YOUR INSTRUCTIONS ->
From the first line of the listing below, retype each line up to and including the one with "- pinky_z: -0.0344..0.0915"; pictures stay out.

--------------------------------------------------

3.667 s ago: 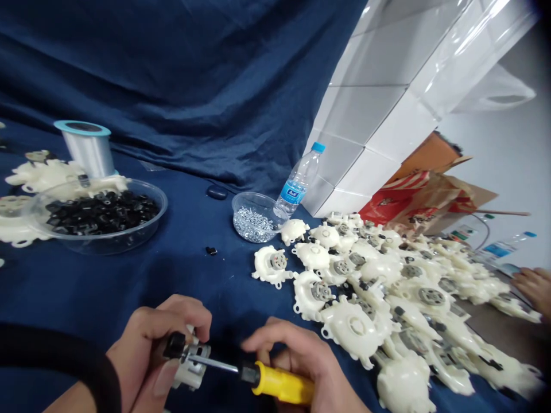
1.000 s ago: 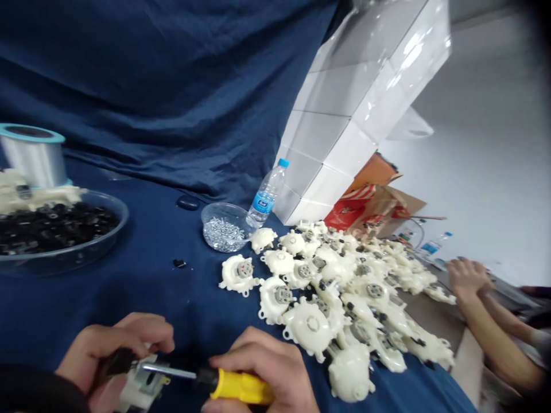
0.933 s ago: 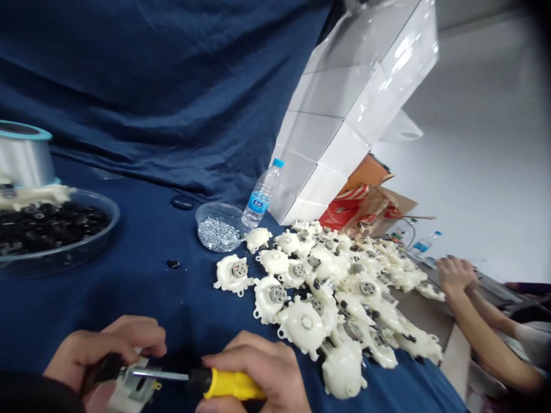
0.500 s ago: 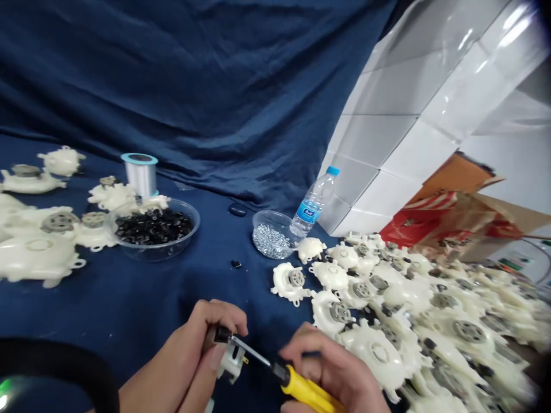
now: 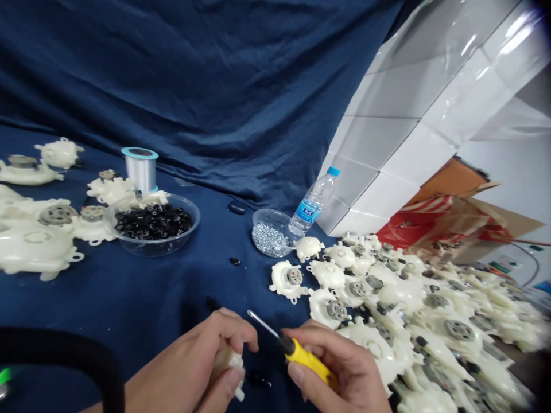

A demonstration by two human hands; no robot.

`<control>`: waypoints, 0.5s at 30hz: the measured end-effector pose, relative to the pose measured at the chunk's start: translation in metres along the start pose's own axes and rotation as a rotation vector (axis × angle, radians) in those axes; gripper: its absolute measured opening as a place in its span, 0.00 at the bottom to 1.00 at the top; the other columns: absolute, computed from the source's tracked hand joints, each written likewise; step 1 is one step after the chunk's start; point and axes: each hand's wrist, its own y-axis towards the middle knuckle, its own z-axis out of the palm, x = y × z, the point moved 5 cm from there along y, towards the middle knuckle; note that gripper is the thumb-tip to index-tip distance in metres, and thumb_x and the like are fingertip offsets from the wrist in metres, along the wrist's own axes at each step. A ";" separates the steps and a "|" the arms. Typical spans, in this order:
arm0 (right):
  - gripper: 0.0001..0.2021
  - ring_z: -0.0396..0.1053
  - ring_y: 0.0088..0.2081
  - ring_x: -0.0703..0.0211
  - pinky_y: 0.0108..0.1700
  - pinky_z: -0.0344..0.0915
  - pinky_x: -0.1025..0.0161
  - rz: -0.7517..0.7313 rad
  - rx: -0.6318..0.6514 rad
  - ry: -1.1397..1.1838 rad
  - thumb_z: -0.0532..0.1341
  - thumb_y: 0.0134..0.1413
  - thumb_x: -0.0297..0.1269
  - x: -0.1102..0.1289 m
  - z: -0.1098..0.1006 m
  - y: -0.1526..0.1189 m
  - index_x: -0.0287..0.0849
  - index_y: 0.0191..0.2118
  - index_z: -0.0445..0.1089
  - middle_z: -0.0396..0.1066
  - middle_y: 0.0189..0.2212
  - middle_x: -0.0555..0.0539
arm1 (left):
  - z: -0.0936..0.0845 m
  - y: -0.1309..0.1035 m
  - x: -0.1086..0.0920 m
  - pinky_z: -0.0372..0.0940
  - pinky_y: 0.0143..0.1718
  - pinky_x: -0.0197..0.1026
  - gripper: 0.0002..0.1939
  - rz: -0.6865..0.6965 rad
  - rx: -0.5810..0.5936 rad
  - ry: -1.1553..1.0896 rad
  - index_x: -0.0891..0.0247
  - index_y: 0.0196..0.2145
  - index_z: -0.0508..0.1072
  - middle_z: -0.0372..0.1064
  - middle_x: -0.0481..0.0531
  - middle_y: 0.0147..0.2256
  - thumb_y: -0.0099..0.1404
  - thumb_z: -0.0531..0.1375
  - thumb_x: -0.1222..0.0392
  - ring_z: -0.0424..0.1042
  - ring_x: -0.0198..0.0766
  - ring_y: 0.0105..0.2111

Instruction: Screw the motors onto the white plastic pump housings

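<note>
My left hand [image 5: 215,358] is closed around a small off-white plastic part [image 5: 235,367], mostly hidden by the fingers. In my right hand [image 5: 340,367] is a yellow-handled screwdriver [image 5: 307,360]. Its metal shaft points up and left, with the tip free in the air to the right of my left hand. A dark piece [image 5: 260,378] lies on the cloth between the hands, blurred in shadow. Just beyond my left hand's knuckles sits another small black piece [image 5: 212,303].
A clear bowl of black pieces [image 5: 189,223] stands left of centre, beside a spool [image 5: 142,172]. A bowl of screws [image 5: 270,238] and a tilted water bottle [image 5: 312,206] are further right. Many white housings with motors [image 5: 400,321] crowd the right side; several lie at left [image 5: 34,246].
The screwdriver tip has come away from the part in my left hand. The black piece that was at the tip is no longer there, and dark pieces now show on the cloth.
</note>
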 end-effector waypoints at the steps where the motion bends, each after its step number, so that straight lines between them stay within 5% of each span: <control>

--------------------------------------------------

WRITTEN SOLUTION ->
3.667 s ago: 
1.000 s ago: 
0.933 s ago: 
0.500 s ago: 
now: 

A demonstration by two human hands; no robot.

`<control>`: waypoints, 0.5s at 30hz: the measured end-effector pose, relative to the pose measured at the chunk's start: translation in metres along the start pose's own axes and rotation as a rotation vector (axis × angle, radians) in those axes; gripper: its absolute measured opening as a place in its span, 0.00 at the bottom to 1.00 at the top; the other columns: absolute, computed from the source's tracked hand joints, each written likewise; step 1 is one step after the chunk's start; point and axes: each hand's wrist, its own y-axis towards the middle knuckle, its own z-axis out of the palm, x = y × z, the point moved 5 cm from there along y, towards the middle knuckle; note that gripper is the thumb-tip to index-tip distance in metres, and thumb_x and the like are fingertip offsets from the wrist in metres, along the wrist's own axes at each step. A ";" separates the steps and a "|" the arms. Typical spans, in this order:
arm0 (right):
  - gripper: 0.0001..0.2021
  - ring_z: -0.0396..0.1053
  - ring_y: 0.0088..0.2081
  - ring_x: -0.0703..0.0211
  - pinky_y: 0.0108..0.1700
  - pinky_z: -0.0344..0.0915

Nothing further remains in the output.